What Constitutes a Decreasing Interval? Problem:

For what values of $x$ is $f(x)=x^4-4x^3$ increasing? decreasing?

The first half of the answer in the book is:

if $x<3$, $f'(x)\leq 0$ and $f$ is decreasing

There is also a note:

Note that $f$ is decreasing at $x=0$ even though $f'(0)=0$

If $f'(0)=0$, then $f$ at $x=0$ is neither increasing nor decreasing. So why is the book saying what it's saying?
 A: To speak about decreasing or increasing, we do not need the derivative to even exist!
Recall that $f$ is called (strictly) decreasing on an interval $I$ if for all $x,y\in I$ with $x<y$, we have $f(x)>f(y)$.
We call $f$ decreasing at $x_0$ if it is decreasing on an open interval containing $x_0$.
If the derivative $f'(x_0)$ exists, then it is sufficient for $f$ to be decreasing at $x_0$ that $f'(x_0)<0$ and it is necessary that $f'(x_0)\le 0$.
The case that $f'(x_0)=0$ needs special attention.

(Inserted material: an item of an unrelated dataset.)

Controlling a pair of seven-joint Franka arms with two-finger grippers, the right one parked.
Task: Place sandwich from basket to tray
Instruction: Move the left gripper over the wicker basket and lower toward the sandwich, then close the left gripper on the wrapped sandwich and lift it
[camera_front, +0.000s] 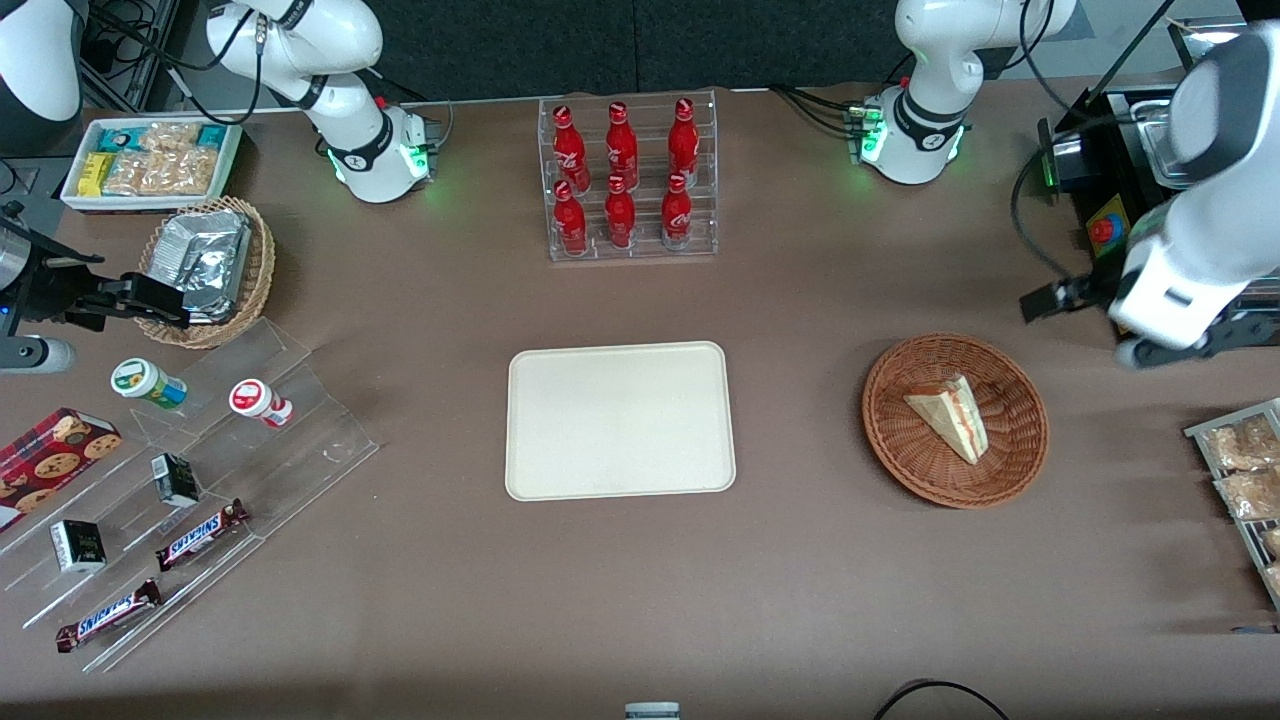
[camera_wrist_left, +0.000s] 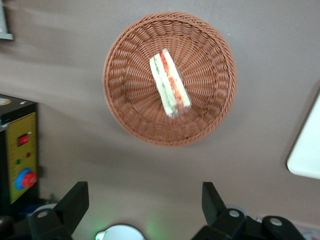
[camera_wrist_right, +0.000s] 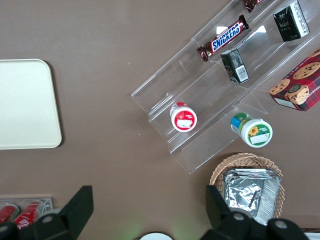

In your specific example, the MVT may come in handy.
A: By definition, $f$ is strictly decreasing on an interval $I$ if for each $x_1, x_2$ in $I$ with $x_1 < x_2$, $f(x_1) > f(x_2)$.  
Consider the interval $(-1, 1)$ that contains $0$.  
Since $f(x) = x^4 - 4x^3$, $f(0) = 0$.  
If $-1 < x < 0$, then $f(x) = x^4 - 4x^3 = x^3(x - 4)$ is the product of two negative numbers, so it is positive.  Hence, $f(x) > f(0)$, which means the function decreases between $x$ and $0$.
If $0 < x < 1$, then $f(x) = x^4 - 4x^3 = x^3(x - 4)$ is the product of a positive number and a negative number, so it is negative.  Hence, $f(0) > f(x)$, which means the function decreases between $0$ and $x$.
Putting the two observations together, we see that $f$ is decreasing at $x = 0$, as shown in the graph below.

A: Because the derivative of $f$ on both sides of $0$ is decreasing, the function is also decreasing at that point.
If the signs of the derivatives differed, it would be a maximum/minimum.